(New York) - Nepalese authorities should promptly and impartially investigate and prosecute alleged ruling party activists responsible for an attack on journalists on December 21, 2008, Human Rights Watch said today.
The assailants had known ties to the Communist Party of Nepal (Maoist) (CPN-M), the largest party in Nepal's coalition government and the party of Prime Minister Pushpa Kumal Dahal, the former rebel leader known as Prachanda. Prachanda has announced an investigation, but it has yet to begin.
"This ugly attack on journalists by people linked to Prime Minister Prachanda's party is a very dangerous development," said Brad Adams, Asia director at Human Rights Watch. "The government's response is a major test of the prime minister's commitment to media freedom and the rule of law. No one has been held accountable for the repeated attacks on the media in 2008."
Human Rights Watch called on Prime Minister Prachanda to take a clear public stand on behalf of media freedom in Nepal and to ensure a prompt and impartial investigation leading to prosecutions. Prachanda has denied his party had any role in the attack, blaming "immoral agents" who had "infiltrated" the CPN-M.
On December 21, 2008, activists of two trade unions affiliated with the CPN-M - the All Nepal Communications, Printing and Publication Workers' Union and All Nepal Hotel and Restaurant Workers' Union - attacked the office of Himalmedia in Lalitpur. About a dozen people were wounded in the attack, including the Himalmedia head, Ashutosh Tiwari, and Kunda Dixit, the editor of its weekly English-language magazine, Nepali Times. The attack appears to have been a response to an article in the Nepali news fortnightly Himal Khabar Patrika, that criticized steps taken by Maoist trade unions in shutting down industries.

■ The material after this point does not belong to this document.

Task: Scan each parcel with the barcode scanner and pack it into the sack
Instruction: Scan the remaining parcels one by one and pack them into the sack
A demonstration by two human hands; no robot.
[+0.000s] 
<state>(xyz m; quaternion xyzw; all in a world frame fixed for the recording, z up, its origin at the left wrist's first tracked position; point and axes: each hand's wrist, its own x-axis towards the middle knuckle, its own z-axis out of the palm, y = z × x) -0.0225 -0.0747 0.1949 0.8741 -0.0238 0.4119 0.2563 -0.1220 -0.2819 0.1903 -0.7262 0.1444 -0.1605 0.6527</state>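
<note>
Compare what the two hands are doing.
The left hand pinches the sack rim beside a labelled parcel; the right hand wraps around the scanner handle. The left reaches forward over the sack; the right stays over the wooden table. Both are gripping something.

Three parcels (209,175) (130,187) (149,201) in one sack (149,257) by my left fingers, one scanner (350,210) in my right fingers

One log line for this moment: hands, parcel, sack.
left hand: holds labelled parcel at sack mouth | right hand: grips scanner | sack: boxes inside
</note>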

There have been a number of other recent attacks on journalists and media organizations. On November 16, a group of unknown assailants attacked the office of the Himal Khabar Patrika in Kathmandu and burned nearly 5,000 copies of the magazine. On October 25, stone-throwing assailants on motorbikes attacked a van carrying Tiwari.
On October 20, several people attacked the office of the local Terai Times newspaper following publication of a news article suggesting that the CPN-M's Young Communist League was providing protection for prostitution. Kamal Sah, a journalist, and Jaya Kumar Chaudhari, a computer operator, were assaulted, and the group damaged and stole equipment.

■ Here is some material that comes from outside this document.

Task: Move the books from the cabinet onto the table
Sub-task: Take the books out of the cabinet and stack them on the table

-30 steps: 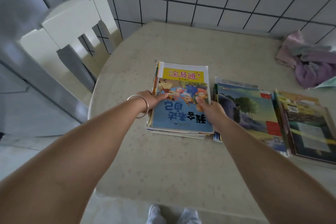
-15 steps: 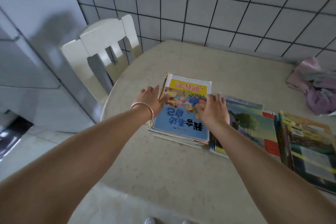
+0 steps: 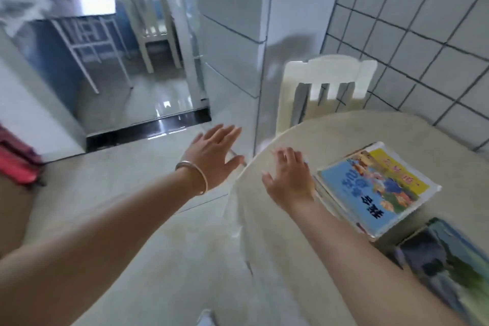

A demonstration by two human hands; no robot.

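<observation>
A stack of books [image 3: 375,190] with a blue and yellow cover on top lies on the round beige table [image 3: 288,259]. A second book [image 3: 449,264] with a landscape cover lies to its right, near the frame's edge. My right hand [image 3: 289,180] hovers over the table just left of the stack, fingers spread, holding nothing. My left hand [image 3: 211,153], with a silver bangle on the wrist, is out past the table's left edge over the floor, also open and empty. No cabinet is in view.
A white chair [image 3: 325,87] stands behind the table against the tiled wall [image 3: 412,34]. A white pillar [image 3: 232,34] rises left of it. Beyond a dark threshold [image 3: 148,127] is another room with a metal table and chairs. Something red [image 3: 18,161] sits at far left.
Both hands have come off the book stack and moved left of it. The view has swung left, bringing the doorway and floor into sight.
</observation>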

On November 17, unidentified men assaulted Shiv Devkota, the editor of the local weekly Nuwakot Jagaran, after he spoke on behalf of the Nepal Press Union at a Congress Party meeting in the central district of Nuwakot.
Journalists are particularly vulnerable in the southern Terai region, where armed groups remain active and policing is largely absent. On October 8, Jagat Prasad Joshi, editor of the Maoist Nepali-language daily newspaper Janadisha and Kailali district chief of the CPN-M-aligned Revolutionary Journalists Association, disappeared. After a 52-day search, the remains of a body along with Joshi's identity card, driver's license, and mobile phone were recovered at the Godavari riverbed in the Kailali Chaukidada Mahila Community Forest. The Nepalese government formed a three-member panel to investigate the death, but no action has yet been taken.
The media played a leading role in restoring democracy in Nepal, but they have come under renewed attack by various groups. Since 2007, four journalists have been killed in Nepal and an increasing number of media workers have been threatened, abducted, and physically attacked. For example, in 2007 CPN-M members abducted and killed Birendra Shah, a journalist, in the Bara district in southern Nepal. Another journalist, Prakash Singh Thakuri of the daily Aajako Samachar, has been missing since July 2007, when he was kidnapped by a group claiming to be from the CPN-M.
"Journalism should not be a dangerous profession, but it is in today's Nepal," said Adams. "Until the people responsible for ordering and carrying out these attacks are brought to justice, they will continue."
Prachanda and the CPN-M have a poor record on media freedom. During Nepal's decade-long civil war, Maoist forces under Prachanda were responsible for numerous attacks on journalists deemed to be in opposition to their cause.
On May 30, before he became prime minister, Prachanda issued a public warning to journalists while addressing a mass meeting in Kathmandu, reportedly saying: "Now we will no longer tolerate criticism as we have already been elected by the people."
"Nepal has a long history of gagging critical media," said Adams. "Ironically, now the CPN-M is replicating the same model of state repression it stood against in overthrowing the monarchy. The CPN-M urgently needs to transform itself from a party that is willing to use violence to achieve political ends, and fulfill the commitments to peaceful politics it has repeatedly made in agreements since 2005."